In the first Zhihu Tech Salon, Zhihu AI algorithm lead Wang Jiewu shared practical experiences from building the AI search product Zhihu Direct Answer. The talk is organized into three parts: product introduction, practical experience sharing, and professional edition overview.
Zhihu Direct Answer is a community‑driven general AI search product that emphasizes professional, reliable, and trustworthy answers by leveraging verified Zhihu content and external academic sources.
The system adopts a Retrieval‑Augmented Generation (RAG) framework, where a query first retrieves relevant knowledge base entries and then feeds them as context to a large language model, reducing hallucinations and improving explainability.

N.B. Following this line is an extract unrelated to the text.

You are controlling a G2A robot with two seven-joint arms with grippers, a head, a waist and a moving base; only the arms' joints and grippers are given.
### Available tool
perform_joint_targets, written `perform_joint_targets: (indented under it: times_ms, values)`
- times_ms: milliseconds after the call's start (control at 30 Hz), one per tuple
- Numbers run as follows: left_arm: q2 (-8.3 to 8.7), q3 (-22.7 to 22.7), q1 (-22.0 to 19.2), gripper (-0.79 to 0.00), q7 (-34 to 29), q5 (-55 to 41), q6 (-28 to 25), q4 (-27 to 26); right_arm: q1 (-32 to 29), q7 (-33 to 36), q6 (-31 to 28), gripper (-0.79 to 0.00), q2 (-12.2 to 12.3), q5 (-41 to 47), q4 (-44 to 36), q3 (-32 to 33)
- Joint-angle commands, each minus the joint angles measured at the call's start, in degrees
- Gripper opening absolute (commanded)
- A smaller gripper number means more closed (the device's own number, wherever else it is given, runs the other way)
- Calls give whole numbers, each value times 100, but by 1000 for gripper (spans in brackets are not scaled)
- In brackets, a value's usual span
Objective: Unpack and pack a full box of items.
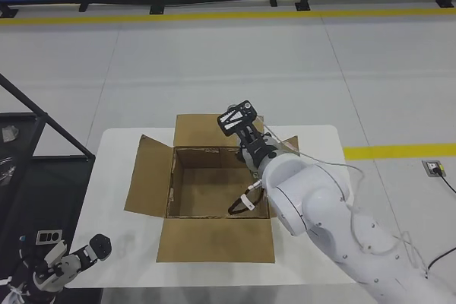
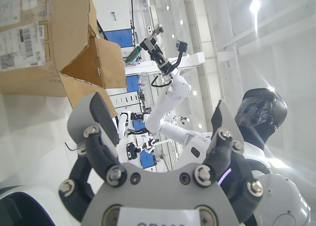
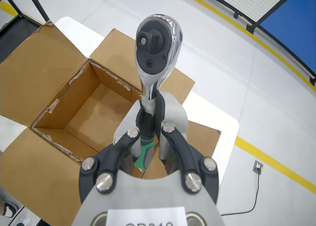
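Observation:
An open cardboard box (image 1: 216,243) stands on the white table (image 1: 311,144) with its four flaps folded out, and its inside (image 3: 81,118) looks bare. My right gripper (image 3: 150,110) is shut on a ratchet wrench (image 3: 158,46) just below the chrome head. The green handle runs back between the fingers. It holds the wrench above the box's far right corner (image 1: 247,140). From the left wrist view the wrench (image 2: 134,54) hangs well above the box (image 2: 61,14). My left gripper (image 2: 158,110) is open and holds nothing, low beside the table's near left corner (image 1: 99,247).
A black rack (image 1: 15,152) stands left of the table. On the floor to the right, a socket with a cable (image 1: 433,169) lies by a yellow line (image 1: 403,150). Bare table top runs around the box on all sides.

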Motion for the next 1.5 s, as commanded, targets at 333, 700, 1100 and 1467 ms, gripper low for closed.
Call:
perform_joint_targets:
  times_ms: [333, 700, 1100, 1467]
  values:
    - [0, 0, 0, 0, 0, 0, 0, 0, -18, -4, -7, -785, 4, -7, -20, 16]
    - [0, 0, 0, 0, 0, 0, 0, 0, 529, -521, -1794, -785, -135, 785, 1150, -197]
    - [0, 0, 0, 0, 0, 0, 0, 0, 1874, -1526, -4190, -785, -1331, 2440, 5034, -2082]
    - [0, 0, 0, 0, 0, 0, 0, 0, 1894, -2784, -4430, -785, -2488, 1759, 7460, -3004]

Key query‑understanding practices include semantic completion for incomplete queries, context‑aware rewriting for mixed intents, and multi‑turn expansion for short or ambiguous queries, often implemented via fine‑tuned models.
Retrieval employs a multi‑strategy approach: semantic recall using a BGE‑tuned embedding model, tag‑based recall, and vector space alignment, with techniques such as Matryoshka representation, dense‑sparse hybrid (BGE‑M3), and ColBERT for high‑precision scenarios.
Chunking strategies aim to reduce latency and improve information utilization. Simple fixed‑length chunking is fast but can harm semantic coherence; a more robust approach merges relevance‑sorted chunks, expands boundaries, and uses a rank‑merge‑expand pipeline to produce a single high‑quality chunk per document.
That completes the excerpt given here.